Een ander risico is de financiële positie van het bedrijf. INmune beschikt momenteel over circa $19 miljoen aan cash, terwijl het kasverbruik $7 miljoen per kwartaal bedraagt. Zonder nieuwe financiering kan het bedrijf het slechts een paar kwartalen uitzingen. Als de studie positief is, zal het ongetwijfeld snel proberen kapitaal aan te trekken om fase 3-onderzoek op te starten. Maar als de resultaten gemengd of negatief zijn, kunnen de vooruitzichten snel verslechteren.

Daar staat tegenover dat INmune niet afhankelijk is van één enkel programma. Het bedrijf werkt ook aan andere behandelmethoden, zoals CORDStrom, een platform gebaseerd op stamcellen uit navelstrengweefsel, gericht op de zeldzame huidziekte recessieve dystrofische epidermolysis bullosa (RDEB). Ook heeft het een immunotherapie-platform gericht op natural killer-cellen (INKmune), bedoeld voor de behandeling van kanker. Toch draait het beleggingsverhaal op dit moment vrijwel volledig om XPro en de aanstaande data.
Als XPro positieve resultaten laat zien op zowel EMACC als CDR-SB, en deze gepaard gaan met biologische validatie via biomarkers of beeldvorming, kan dat het pad effenen naar goedkeuring. Meer nog: het zou het werkingsmechanisme van selectieve TNF-remming in neurologische ziekten valideren. Dat zou implicaties kunnen hebben voor Parkinson, MS en mogelijk zelfs psychiatrische aandoeningen zoals depressie. Diverse preklinische studies met XPro laten immers effect zien in diermodellen van al deze aandoeningen.

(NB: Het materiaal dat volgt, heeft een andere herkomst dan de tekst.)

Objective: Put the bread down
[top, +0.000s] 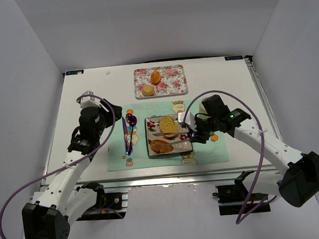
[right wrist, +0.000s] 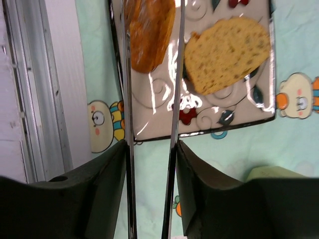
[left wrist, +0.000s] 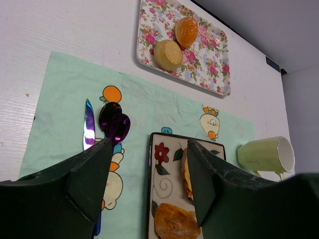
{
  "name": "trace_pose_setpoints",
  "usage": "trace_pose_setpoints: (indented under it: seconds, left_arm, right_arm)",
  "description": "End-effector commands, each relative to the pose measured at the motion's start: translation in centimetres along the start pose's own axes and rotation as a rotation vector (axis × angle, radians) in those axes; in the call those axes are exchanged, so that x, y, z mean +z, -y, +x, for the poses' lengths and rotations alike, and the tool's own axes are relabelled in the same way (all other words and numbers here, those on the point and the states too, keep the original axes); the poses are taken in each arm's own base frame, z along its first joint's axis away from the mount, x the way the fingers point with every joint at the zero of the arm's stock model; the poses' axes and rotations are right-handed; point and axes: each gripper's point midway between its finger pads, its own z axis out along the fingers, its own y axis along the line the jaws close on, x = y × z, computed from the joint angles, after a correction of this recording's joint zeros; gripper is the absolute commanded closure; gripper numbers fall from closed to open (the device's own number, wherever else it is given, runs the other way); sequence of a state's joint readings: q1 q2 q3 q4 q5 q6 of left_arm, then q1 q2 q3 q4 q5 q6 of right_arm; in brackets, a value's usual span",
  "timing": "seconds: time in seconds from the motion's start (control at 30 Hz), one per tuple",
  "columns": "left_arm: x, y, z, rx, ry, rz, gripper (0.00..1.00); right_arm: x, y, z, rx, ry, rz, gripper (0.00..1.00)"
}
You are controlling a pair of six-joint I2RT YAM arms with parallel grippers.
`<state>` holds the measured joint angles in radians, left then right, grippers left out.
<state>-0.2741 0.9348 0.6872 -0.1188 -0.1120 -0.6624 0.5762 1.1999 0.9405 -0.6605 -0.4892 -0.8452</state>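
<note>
Glossy glazed plate [right wrist: 209,112], mirror-bright metal tongs [right wrist: 173,99], porous matt bread [right wrist: 227,47], matt black plastic fingers [right wrist: 99,184].

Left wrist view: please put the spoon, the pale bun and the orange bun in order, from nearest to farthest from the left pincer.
1. Spoon, on the mat just ahead of the left pincer, slightly left.
2. Pale bun, on the near part of the tray.
3. Orange bun, behind it on the tray.

Left of the plate [top: 148,135], purple cutlery [top: 129,133] lies on the mat [top: 216,154], with a bare strip between. Beyond the plate, open table [top: 92,85] reaches the floral tray [top: 179,75] holding 2 food pieces [top: 147,90]. At the plate's right edge, the right gripper [right wrist: 150,149], tongs [right wrist: 174,99] and mug [left wrist: 264,155] crowd in.
</note>
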Motion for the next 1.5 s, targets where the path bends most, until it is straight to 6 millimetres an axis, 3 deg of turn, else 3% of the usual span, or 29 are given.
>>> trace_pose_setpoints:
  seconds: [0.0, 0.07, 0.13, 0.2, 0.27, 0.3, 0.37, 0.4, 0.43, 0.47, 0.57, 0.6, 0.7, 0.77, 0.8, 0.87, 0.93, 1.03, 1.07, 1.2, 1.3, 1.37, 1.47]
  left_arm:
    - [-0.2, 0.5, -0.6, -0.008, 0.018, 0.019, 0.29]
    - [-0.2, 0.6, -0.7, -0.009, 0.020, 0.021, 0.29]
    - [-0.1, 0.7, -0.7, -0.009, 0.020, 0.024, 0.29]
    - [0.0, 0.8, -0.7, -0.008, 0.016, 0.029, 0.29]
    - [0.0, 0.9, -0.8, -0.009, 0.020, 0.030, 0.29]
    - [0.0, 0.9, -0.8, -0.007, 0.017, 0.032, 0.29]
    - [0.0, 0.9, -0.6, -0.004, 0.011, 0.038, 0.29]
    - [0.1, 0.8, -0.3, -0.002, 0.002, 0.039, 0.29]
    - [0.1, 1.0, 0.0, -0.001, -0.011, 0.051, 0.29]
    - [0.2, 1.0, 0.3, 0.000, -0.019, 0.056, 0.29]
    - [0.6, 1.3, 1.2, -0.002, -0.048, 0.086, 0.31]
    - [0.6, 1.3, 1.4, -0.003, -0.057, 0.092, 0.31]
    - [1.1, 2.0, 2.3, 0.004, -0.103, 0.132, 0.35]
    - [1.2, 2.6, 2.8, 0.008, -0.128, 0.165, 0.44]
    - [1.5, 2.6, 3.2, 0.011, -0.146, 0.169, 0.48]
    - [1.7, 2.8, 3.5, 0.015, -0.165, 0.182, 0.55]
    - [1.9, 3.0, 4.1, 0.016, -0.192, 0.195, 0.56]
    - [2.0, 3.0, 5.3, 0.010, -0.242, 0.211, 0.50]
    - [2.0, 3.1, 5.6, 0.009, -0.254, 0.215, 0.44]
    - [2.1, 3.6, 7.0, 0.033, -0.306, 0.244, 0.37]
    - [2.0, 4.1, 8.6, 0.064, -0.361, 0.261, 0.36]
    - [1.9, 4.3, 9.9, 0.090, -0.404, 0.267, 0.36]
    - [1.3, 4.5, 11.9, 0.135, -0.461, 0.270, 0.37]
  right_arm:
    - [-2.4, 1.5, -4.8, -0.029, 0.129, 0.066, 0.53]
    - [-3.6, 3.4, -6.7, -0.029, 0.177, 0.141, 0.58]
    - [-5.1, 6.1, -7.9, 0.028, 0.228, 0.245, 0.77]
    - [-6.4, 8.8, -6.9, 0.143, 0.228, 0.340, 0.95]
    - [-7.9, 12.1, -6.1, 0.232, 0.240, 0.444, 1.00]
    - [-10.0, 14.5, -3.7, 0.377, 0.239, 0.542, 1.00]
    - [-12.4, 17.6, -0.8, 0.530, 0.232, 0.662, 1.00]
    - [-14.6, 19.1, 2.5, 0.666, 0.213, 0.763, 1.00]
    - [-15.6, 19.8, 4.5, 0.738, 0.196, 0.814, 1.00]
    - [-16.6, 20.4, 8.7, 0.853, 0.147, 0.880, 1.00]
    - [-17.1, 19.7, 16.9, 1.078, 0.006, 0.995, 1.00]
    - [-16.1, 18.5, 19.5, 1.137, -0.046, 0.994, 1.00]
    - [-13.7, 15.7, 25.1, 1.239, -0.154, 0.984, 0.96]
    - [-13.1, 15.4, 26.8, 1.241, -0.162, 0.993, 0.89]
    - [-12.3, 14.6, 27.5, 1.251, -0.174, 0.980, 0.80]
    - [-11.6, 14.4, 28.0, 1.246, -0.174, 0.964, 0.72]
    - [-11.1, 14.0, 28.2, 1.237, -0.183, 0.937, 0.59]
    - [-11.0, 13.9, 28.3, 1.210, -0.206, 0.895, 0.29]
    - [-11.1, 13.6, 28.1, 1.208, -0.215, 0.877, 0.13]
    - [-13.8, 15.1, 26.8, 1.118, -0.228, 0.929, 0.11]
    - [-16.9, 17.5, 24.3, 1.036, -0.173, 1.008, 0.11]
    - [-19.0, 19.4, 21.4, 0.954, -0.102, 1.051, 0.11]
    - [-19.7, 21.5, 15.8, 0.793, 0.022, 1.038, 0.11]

De upside bij succes is dus enorm, zowel klinisch als commercieel. Maar het blijft een gok. De geschiedenis van Alzheimer-onderzoek is bezaaid met teleurstellingen. Van de honderden middelen die klinische studies hebben bereikt, zijn er maar een paar goedgekeurd, en die hebben een bescheiden effect. De kans dat een kleine speler als INmune met een kortdurende, ex-US fase 2-studie plotseling de koers verandert, is klein, maar niet nul.
En dat is precies waarom de beurs zo heftig reageert. Dit is het type “binair event” waar biotech-beleggers naar zoeken: als het goed uitpakt, kan de waardering omhoog schieten; als het mislukt, stort het aandeel in. Voor risicobereide beleggers is dit het speelveld waarop rendementen én verliezen worden geboekt.
Alles komt nu aan op 30 juni. Om 8.00 uur EDT zal de conference call plaatsvinden. Een dag later volgt het transcript. De uitkomst van dat half uur kan het verschil maken tussen een kleine biotech met een interessant molecuul, of een toekomstige grote speler in de strijd tegen Alzheimer. Tot die tijd houdt de markt zijn adem in.